There is a value in human indexing of the web. When I picked up the Corel Painter category, it had been dead for years with a no longer working link to Corel for a version that was two behind the latest one. Other sites on the net didn't have significantly better links. The best I found didn't have more than 20 tutorial links. I searched through thousands of Google listings to come up with a hundred useful tutorials. Without having a human being highlight the useful links, many of the ones I found would have remained lost on the net and not have been available to Painter users.

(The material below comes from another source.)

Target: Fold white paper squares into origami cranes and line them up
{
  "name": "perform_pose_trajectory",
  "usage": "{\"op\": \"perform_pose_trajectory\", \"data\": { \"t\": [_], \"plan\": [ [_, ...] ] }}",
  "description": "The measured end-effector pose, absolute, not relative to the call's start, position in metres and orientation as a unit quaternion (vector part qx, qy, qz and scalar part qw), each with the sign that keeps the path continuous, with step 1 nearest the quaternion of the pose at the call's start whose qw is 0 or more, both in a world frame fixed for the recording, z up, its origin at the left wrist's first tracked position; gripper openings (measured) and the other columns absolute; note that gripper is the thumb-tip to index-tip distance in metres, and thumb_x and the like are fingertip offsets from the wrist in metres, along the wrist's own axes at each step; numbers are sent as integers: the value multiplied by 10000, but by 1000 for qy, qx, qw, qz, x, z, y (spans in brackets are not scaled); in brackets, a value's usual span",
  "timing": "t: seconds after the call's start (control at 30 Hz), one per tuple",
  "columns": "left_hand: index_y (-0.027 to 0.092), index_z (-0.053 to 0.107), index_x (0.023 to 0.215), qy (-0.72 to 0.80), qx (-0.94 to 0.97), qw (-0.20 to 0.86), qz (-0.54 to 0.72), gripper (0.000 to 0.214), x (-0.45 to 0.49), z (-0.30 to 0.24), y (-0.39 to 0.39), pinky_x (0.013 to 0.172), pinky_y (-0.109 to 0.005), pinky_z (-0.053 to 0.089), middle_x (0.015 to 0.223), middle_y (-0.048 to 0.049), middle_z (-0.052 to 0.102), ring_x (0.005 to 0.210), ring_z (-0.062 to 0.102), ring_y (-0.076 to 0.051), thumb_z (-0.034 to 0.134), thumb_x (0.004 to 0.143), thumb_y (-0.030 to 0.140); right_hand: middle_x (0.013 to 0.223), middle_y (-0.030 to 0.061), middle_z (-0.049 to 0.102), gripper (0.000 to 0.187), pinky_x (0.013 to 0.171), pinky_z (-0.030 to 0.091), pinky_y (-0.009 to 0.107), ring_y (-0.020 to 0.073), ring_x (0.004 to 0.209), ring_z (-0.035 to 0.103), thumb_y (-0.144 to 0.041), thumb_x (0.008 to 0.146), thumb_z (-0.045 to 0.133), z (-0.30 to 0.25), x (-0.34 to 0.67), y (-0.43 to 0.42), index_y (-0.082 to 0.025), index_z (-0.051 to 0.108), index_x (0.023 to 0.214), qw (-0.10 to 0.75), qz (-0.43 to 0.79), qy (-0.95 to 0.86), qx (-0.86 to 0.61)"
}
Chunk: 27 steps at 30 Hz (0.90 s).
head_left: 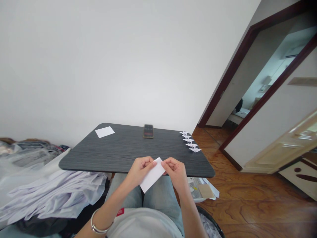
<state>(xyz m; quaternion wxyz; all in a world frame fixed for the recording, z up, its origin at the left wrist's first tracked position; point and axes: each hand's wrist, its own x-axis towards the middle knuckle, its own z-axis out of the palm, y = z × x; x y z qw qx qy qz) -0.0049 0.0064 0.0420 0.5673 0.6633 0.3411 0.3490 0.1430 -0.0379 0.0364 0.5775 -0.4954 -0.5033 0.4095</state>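
Both my hands hold a folded white paper (153, 175) over my lap, just in front of the near edge of the dark table (123, 152). My left hand (140, 170) pinches the paper's upper left side, fingers closed. My right hand (175, 170) pinches its upper right corner, fingers closed. A silver bracelet sits on my left wrist.
On the table lie a white paper sheet (105, 132) at the far left, a phone (148, 131) standing at the far middle, and a row of several small folded paper cranes (190, 141) along the right edge. Crumpled paper and bags (49, 195) pile up at my left. An open doorway (260, 92) is at the right.
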Motion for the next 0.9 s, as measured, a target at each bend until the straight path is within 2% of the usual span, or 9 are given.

The issues I have with ODP are:
- An annoying delinking editorial review process (site listings, that don't 100% follow their style guidelines are temporarily removed from the directory until they are corrected).
- Moving links to what another editor considers a more appropriate category. I don't mind a Painter link I found being copied to another location, but I do resent having it deleted from Painter simply because it contains information about other programs or subjects.
- Not allowing more freedom to create categories so that the listings aren't a huge alphabetical listing.
- Not allow ranking of sites by value (other than one or two "cooled" sites.


Excepting Nullsoft[makers of winamp], i doubt if any other company survived after being acquired by AOL. Historically AOL is known to acquire and just ignore them.
Remember the old news/rumour that AOL was to acquire Redhat... and how the tech community reacted to it on slashdot?

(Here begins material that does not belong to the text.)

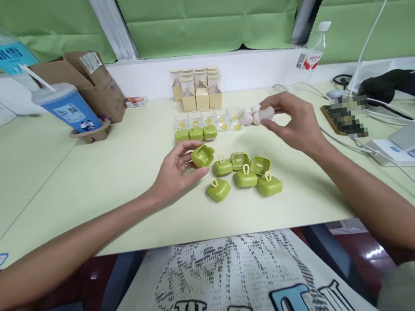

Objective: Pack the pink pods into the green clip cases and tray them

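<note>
A green case (pixel 202 156), open and hollow, is held at frame centre between the thumb and fingers of the left hand (pixel 172 174). A white rounded piece (pixel 267 113) is pinched in the right hand (pixel 296 119), right of centre. Both are judged light; the case is judged stiff and slightly slippery, best gripped by its outer walls. Room is offered by the tabletop (pixel 116 162) at centre left; movement is limited by loose green cases (pixel 269 185) lower right of centre.
</note>
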### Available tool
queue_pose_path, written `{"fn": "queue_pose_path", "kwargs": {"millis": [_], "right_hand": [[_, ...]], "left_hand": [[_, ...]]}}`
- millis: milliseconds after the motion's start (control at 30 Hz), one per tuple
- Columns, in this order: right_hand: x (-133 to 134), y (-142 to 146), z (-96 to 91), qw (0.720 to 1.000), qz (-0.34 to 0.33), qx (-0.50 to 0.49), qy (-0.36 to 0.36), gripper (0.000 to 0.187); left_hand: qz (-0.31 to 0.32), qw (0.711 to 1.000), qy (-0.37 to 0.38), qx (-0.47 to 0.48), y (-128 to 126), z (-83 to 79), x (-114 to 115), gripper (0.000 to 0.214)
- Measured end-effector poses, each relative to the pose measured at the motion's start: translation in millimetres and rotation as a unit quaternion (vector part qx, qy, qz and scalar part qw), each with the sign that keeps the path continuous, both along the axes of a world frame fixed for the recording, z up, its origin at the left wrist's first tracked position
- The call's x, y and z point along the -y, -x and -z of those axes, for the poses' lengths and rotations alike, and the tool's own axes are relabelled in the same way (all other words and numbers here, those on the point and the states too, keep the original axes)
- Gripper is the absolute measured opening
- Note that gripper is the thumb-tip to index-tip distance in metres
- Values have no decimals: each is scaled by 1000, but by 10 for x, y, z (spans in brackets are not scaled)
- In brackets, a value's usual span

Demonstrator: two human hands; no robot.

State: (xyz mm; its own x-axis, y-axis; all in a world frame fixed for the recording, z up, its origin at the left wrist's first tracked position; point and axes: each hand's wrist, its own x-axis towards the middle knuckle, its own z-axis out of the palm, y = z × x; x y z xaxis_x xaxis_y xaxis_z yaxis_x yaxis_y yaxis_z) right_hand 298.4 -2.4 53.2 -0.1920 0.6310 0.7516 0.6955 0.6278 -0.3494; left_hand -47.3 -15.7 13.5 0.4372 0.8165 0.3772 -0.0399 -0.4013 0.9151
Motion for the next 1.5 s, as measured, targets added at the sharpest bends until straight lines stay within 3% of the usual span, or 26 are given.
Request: {"fn": "queue_pose_path", "kwargs": {"millis": [100,200,367,467,600,767,900,1033,1133,1267,1367,1500], "right_hand": [[-294,-451,175,994,44,94,42,21],[-455,-607,340,977,53,174,112,32],[-646,-468,512,972,68,220,42,56],[-727,-388,591,965,49,253,42,66],[-705,-323,610,960,61,274,23,61],[-633,-272,531,957,113,262,45,39],[-544,-270,410,975,75,208,9,35],[-295,-53,235,997,17,3,-70,35],[-24,270,116,992,-74,-101,-28,39],[294,651,40,976,-170,-130,47,46],[414,805,61,952,-251,-155,78,48],[460,887,113,928,-311,-161,128,34]], "left_hand": [[-12,1000,-5,5,20,52,-82,52],[-10,1000,-2,8,28,93,-127,53],[-12,1000,-6,-5,34,134,-139,54],[-13,1000,-2,-9,44,148,-147,54],[-13,1000,7,-11,54,147,-160,54],[-4,1000,-24,-14,64,137,-179,54],[-3,999,-54,-8,68,129,-191,56],[16,999,-39,1,53,90,-136,53],[49,999,-18,11,38,48,-50,51],[92,996,-3,13,28,6,50,46],[103,995,-11,-8,21,-18,83,40],[105,994,15,-13,13,-23,87,38]]}}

It's definitely worth working on a new directory or even revive the existing DMOZ as suggested by a few above. But relying on DMOZ would eb scary going forward. Hmmm

Rick Morrow:

DMOZ had its time and influence in the past and it's time to say bye. What is the point of a human review that simply summarizes a website with a description such as: "Sells X and Y"?
I have always felt the editors, as a whole, do not have credentials as experts nor do they list useable descriptions as noted above. Google et al have sufficient expertise to catalog the web so "human reviews with ineffective descriptions" are efforts in futility.
The smart money would attempt to consolidate as many smaller SE's as possible - do we really need more then Google, Yahoo and MSN?

Tom Munroe:

With all the insightful and well informed comments being made I hate to just rank on DMOZ but I sincerely hate it. If you are in a catagory without an editor you are dead! If you need to update a URL forget it. DMOZ seems to crow that it may never do anything about listing or updating your site and if you don't like it take a flying leap.

I have never liked the Yahoo "we'll edit your site like we want to" so shut up and live with it. It's not really that bad, of course, but mistakes happen and good luck trying to fix them. For some reason I show up in the Canada directoty for Yahoo. Why? Beats me.

Give me bots and automation anyday. Kill the humans!